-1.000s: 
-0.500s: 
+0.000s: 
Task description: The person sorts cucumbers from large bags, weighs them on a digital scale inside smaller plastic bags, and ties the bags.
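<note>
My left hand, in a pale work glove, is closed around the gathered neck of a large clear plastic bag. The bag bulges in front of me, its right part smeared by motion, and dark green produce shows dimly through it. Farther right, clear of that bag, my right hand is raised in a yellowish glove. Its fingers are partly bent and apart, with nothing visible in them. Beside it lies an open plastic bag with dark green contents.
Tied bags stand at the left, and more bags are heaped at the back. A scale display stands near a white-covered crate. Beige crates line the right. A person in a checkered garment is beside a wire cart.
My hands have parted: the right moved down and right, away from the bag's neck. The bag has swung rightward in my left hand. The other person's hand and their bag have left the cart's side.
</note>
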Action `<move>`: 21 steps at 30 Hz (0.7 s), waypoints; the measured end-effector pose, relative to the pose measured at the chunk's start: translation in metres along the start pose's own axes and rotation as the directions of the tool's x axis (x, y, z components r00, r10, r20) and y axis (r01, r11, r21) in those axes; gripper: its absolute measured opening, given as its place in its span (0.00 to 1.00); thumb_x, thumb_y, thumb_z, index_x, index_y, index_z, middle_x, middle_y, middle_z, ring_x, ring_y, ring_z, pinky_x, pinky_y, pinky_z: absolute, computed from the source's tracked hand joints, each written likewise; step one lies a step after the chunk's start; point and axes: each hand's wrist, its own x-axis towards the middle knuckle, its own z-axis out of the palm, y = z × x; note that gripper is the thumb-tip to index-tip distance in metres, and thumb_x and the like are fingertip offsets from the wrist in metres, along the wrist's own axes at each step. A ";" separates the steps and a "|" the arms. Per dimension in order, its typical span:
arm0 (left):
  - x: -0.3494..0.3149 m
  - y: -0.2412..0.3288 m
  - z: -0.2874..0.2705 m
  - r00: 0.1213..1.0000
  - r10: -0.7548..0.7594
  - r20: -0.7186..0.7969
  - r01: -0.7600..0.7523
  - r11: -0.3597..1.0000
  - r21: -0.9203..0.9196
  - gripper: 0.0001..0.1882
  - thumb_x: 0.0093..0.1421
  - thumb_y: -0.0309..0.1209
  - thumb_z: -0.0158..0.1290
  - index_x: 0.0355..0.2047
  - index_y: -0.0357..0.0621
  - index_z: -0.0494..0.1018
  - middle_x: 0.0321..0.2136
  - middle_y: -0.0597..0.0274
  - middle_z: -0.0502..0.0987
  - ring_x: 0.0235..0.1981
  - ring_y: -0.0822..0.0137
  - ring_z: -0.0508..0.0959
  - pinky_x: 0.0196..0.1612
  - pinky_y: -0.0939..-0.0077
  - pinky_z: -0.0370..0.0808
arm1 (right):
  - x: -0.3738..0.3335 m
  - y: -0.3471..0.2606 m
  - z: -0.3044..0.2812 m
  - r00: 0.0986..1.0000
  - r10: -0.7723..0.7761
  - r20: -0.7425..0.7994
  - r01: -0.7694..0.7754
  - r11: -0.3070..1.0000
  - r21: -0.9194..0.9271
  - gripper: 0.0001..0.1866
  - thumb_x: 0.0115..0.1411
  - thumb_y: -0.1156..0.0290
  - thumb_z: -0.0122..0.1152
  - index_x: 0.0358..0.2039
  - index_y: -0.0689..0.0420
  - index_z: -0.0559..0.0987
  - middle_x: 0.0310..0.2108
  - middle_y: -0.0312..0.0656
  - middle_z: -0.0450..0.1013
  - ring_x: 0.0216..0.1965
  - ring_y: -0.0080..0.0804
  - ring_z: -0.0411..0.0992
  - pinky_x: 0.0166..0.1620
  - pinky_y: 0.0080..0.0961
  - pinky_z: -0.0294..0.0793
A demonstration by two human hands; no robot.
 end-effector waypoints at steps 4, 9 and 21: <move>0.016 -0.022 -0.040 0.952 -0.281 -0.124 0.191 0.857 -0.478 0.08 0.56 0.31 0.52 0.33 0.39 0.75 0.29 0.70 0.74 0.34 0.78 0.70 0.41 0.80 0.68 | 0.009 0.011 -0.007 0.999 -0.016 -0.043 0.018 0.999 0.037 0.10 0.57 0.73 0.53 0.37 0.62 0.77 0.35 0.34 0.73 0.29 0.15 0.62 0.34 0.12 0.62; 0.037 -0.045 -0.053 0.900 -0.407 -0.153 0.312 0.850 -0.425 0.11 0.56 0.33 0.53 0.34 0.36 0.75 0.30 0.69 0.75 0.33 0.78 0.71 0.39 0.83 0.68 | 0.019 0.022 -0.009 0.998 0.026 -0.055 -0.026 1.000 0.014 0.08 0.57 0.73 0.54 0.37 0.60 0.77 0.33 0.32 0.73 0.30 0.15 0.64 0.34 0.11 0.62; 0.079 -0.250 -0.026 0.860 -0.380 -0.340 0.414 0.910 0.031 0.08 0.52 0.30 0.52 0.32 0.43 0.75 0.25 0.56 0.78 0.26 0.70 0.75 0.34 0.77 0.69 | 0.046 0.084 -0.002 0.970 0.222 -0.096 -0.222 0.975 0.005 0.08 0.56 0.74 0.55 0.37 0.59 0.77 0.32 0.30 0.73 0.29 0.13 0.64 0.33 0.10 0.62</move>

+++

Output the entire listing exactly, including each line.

-1.000s: 
-0.500s: 
+0.000s: 
Task description: The person sorts cucumbers from large bags, weighs them on a digital scale inside smaller plastic bags, and ties the bags.
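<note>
My left hand, in a pale work glove, is closed around the gathered neck of a large clear plastic bag. The bag bulges in front of me, its right part smeared by motion, and dark green produce shows dimly through it. Farther right, clear of that bag, my right hand is raised in a yellowish glove. Its fingers are partly bent and apart, with nothing visible in them. Beside it lies an open plastic bag with dark green contents.
Tied bags stand at the left, and more bags are heaped at the back. A scale display stands near a white-covered crate. Beige crates line the right. A person in a checkered garment is beside a wire cart.
My hands have parted: the right moved down and right, away from the bag's neck. The bag has swung rightward in my left hand. The other person's hand and their bag have left the cart's side.
</note>
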Action `<move>`: 21 steps at 30 Hz (0.7 s), waypoints; the measured end-effector pose, relative to the pose measured at the chunk's start: translation in metres along the start pose's own axes and rotation as the directions of the tool's x axis (x, y, z components r00, r10, r20) and y axis (r01, r11, r21) in those axes; gripper: its absolute measured opening, given as its place in its span (0.00 to 1.00); thumb_x, thumb_y, thumb_z, index_x, index_y, index_z, middle_x, middle_y, middle_z, ring_x, ring_y, ring_z, pinky_x, pinky_y, pinky_z: absolute, computed from the source's tracked hand joints, each written likewise; step one lies a step after the chunk's start; point and axes: each hand's wrist, its own x-axis towards the middle knuckle, its own z-axis out of the palm, y = z × x; note that gripper is the thumb-tip to index-tip distance in metres, and thumb_x and the like are fingertip offsets from the wrist in metres, along the wrist's own axes at each step. A ";" separates the steps and a "|" the arms. Per dimension in order, its typical span:
arm0 (left):
  - x: -0.3494..0.3149 m
  - y: -0.2412..0.3288 m
  - z: -0.2874..0.2705 m
  - r00: 0.1213..1.0000
  - r10: -0.7548..0.7594
  - r20: -0.7186..0.7969
  - r01: -0.7600..0.7523
  - r11: -0.3597..1.0000
  - r21: -0.9203..0.9196
  - gripper: 0.0001..0.1882
  - thumb_x: 0.0093..0.1421
  - thumb_y: -0.0309..0.1209
  - thumb_z: -0.0158..0.1290
  - index_x: 0.0355..0.2047
  - index_y: -0.0357..0.0621
  - index_z: -0.0494..0.1018
  - middle_x: 0.0321..0.2136
  - middle_y: -0.0597..0.0274
  - middle_z: -0.0502..0.0987
  - ring_x: 0.0235..0.1981
  - ring_y: -0.0822..0.0137
  - ring_z: -0.0508..0.0959
  - pinky_x: 0.0196..0.1612
  - pinky_y: -0.0939..-0.0077
  - pinky_z: -0.0370..0.0808
arm1 (right):
  - x: -0.3738..0.3335 m
  - y: -0.3471..0.2606 m
  - z: -0.3044..0.2812 m
  - r00: 0.0986..1.0000
  - r10: -0.7723..0.7761
  - r20: -0.7425..0.7994
  - r01: -0.7694..0.7754
  - r11: -0.3070..1.0000
  - r21: -0.9194..0.9271
  - gripper: 0.0001..0.1866
  - thumb_x: 0.0115..0.1411
  - thumb_y: -0.1156..0.0290
  - thumb_z: -0.0122..0.1152
  - index_x: 0.0358..0.2039
  - index_y: -0.0689..0.0420
  - index_z: -0.0559..0.0987
  - middle_x: 0.0310..0.2108
  - middle_y: -0.0312..0.0656
  - middle_z: -0.0450..0.1013
  - ring_x: 0.0216..0.1965
  - ring_y: -0.0080..0.0804
  - ring_z: -0.0411..0.0992
  - pinky_x: 0.0166..0.1620
  - pinky_y: 0.0080..0.0961
  - pinky_z: -0.0294..0.0793
A demonstration by two human hands; no robot.
 end-effector waypoints at steps 4, 9 and 21: <move>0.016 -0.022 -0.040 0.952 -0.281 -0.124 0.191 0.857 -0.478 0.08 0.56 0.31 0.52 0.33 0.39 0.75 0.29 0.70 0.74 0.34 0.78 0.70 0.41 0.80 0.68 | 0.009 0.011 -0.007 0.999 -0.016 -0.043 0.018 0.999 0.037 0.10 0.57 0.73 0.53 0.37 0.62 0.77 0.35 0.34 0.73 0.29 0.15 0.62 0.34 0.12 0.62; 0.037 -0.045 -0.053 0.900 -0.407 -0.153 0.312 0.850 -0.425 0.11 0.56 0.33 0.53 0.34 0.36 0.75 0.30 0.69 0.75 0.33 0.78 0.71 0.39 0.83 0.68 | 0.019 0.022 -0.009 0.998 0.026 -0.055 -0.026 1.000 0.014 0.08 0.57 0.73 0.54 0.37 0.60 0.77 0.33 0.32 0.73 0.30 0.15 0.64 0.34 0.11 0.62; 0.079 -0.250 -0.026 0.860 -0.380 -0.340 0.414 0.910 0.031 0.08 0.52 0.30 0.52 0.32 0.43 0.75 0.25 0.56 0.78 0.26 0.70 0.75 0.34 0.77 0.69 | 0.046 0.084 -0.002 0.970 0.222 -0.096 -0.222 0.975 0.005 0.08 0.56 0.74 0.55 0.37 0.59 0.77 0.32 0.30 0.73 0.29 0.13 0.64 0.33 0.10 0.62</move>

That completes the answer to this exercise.